Organizzare un torneo di poker che fili liscio non è questione di fortuna: è questione di preparazione. Un torneo ben gestito si riconosce da tre cose: i giocatori sanno sempre cosa sta succedendo, i tempi vengono rispettati e nessuno discute sulle regole a fine serata.

1. Definisci il formato prima di tutto

Prima di annunciare il torneo, decidi:

  • Buy-in e rake: quanto costa entrare e quanto trattiene il club per l'organizzazione.
  • Stack iniziale: lo standard per un torneo serale è tra 10.000 e 20.000 chips. Più profondo lo stack, più lungo il torneo.
  • Re-buy, re-entry e add-on: stabilisci fino a quale livello sono consentiti e a che prezzo. Annunciarlo dopo l'inizio è la ricetta per le discussioni.
  • Durata target: un torneo infrasettimanale dovrebbe chiudersi in 4–6 ore. La durata si controlla con la struttura blind, non con la fretta.

2. Costruisci una struttura blind coerente

La struttura blind è il motore del torneo. La regola pratica: a fine torneo il big blind dovrebbe valere circa 1/20 delle chips totali in gioco. Se i livelli crescono troppo in fretta il torneo diventa una lotteria; se crescono troppo piano, finirete alle quattro del mattino.

Punti fermi:

  • Livelli da 15–30 minuti per i tornei serali.
  • Incrementi tra il 25% e il 50% da un livello all'altro.
  • Ogni blind deve essere componibile con i tagli di fiches che avete fisicamente in sala.
  • Pianifica i break ogni 4–6 livelli e il color-up dei tagli piccoli durante i break.

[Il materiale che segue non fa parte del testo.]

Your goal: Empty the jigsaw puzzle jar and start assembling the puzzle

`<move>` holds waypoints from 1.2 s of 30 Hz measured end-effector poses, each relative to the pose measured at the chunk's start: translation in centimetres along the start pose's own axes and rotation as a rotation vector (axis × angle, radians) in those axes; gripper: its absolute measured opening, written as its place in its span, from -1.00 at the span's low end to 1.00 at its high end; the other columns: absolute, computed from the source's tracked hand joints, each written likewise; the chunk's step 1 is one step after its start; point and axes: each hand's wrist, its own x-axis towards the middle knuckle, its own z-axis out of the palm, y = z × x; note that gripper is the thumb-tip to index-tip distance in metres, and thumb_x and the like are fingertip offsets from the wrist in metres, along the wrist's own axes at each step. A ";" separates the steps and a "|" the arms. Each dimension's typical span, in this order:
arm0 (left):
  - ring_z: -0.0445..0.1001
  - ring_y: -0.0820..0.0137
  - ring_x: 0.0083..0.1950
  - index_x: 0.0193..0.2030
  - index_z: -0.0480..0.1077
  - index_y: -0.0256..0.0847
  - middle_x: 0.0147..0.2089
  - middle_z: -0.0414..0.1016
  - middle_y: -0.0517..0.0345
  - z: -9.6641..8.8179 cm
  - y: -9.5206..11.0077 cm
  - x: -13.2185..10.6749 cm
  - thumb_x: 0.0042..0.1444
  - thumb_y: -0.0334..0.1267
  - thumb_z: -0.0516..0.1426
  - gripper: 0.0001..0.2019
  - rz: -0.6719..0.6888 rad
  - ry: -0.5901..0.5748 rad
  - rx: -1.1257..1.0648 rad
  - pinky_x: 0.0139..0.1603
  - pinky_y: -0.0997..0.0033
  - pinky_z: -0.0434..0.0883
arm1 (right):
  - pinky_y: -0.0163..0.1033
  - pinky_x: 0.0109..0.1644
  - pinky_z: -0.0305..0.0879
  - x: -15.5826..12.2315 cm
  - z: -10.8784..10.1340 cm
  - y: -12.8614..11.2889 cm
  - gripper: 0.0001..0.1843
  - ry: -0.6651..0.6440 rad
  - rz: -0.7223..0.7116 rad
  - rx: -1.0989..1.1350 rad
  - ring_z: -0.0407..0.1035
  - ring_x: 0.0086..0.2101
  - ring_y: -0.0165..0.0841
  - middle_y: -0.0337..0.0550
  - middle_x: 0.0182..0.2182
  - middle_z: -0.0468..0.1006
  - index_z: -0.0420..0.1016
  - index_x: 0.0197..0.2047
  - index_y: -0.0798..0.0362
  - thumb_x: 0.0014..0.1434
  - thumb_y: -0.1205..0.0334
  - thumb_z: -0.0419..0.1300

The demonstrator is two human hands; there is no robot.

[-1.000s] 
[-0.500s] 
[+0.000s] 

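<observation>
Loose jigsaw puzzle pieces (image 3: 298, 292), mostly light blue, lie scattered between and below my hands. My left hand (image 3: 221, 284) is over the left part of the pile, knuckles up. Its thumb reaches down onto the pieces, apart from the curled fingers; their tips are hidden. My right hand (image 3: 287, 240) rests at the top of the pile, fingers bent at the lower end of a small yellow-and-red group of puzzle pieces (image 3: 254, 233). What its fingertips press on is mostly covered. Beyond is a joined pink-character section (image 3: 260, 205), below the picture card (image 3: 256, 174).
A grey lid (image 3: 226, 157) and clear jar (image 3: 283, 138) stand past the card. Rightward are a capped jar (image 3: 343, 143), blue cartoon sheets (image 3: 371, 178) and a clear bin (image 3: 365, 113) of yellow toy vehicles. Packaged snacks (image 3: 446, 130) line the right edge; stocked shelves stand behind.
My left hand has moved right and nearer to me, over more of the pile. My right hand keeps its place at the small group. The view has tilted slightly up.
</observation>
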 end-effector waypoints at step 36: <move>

3. Prepara la sala e i materiali

  • Un tavolo ogni 9–10 iscritti, con un margine per i re-entry.
  • Fiches sufficienti: stack iniziale × giocatori previsti, più le riserve per re-buy e add-on.
  • Un timer visibile da tutti i tavoli, con blind correnti e prossimo livello. Un monitor TV dedicato è la soluzione più professionale: i giocatori non devono chiedere "a che livello siamo?".

4. Gestisci iscrizioni e posti a sedere

Le iscrizioni con carta e penna funzionano finché non arrivano i late reg e i re-entry contemporaneamente. Assegna i posti in modo casuale e tieni traccia di chi è seduto dove: quando i tavoli si sbilanciano (differenza di 2+ giocatori), va riequilibrato subito.

5. Durante il torneo: le tre cose che contano

  1. Il timer non si ferma mai se non per i break programmati. Pause improvvisate allungano la serata e innervosiscono chi ha lo stack corto.
  2. Le eliminazioni vanno registrate subito, in ordine: servono per i premi e per l'eventuale classifica del club.
  3. La bolla va annunciata: quando mancano pochi giocatori ai premi, tutti devono saperlo.

6. Premi e chiusura

Pubblica la struttura premi prima dell'inizio, in percentuale sul montepremi. Una curva standard paga circa il 15% del field. A fine torneo, comunica subito i risultati e aggiorna la classifica del club: è il momento in cui i giocatori decidono se tornare la settimana dopo.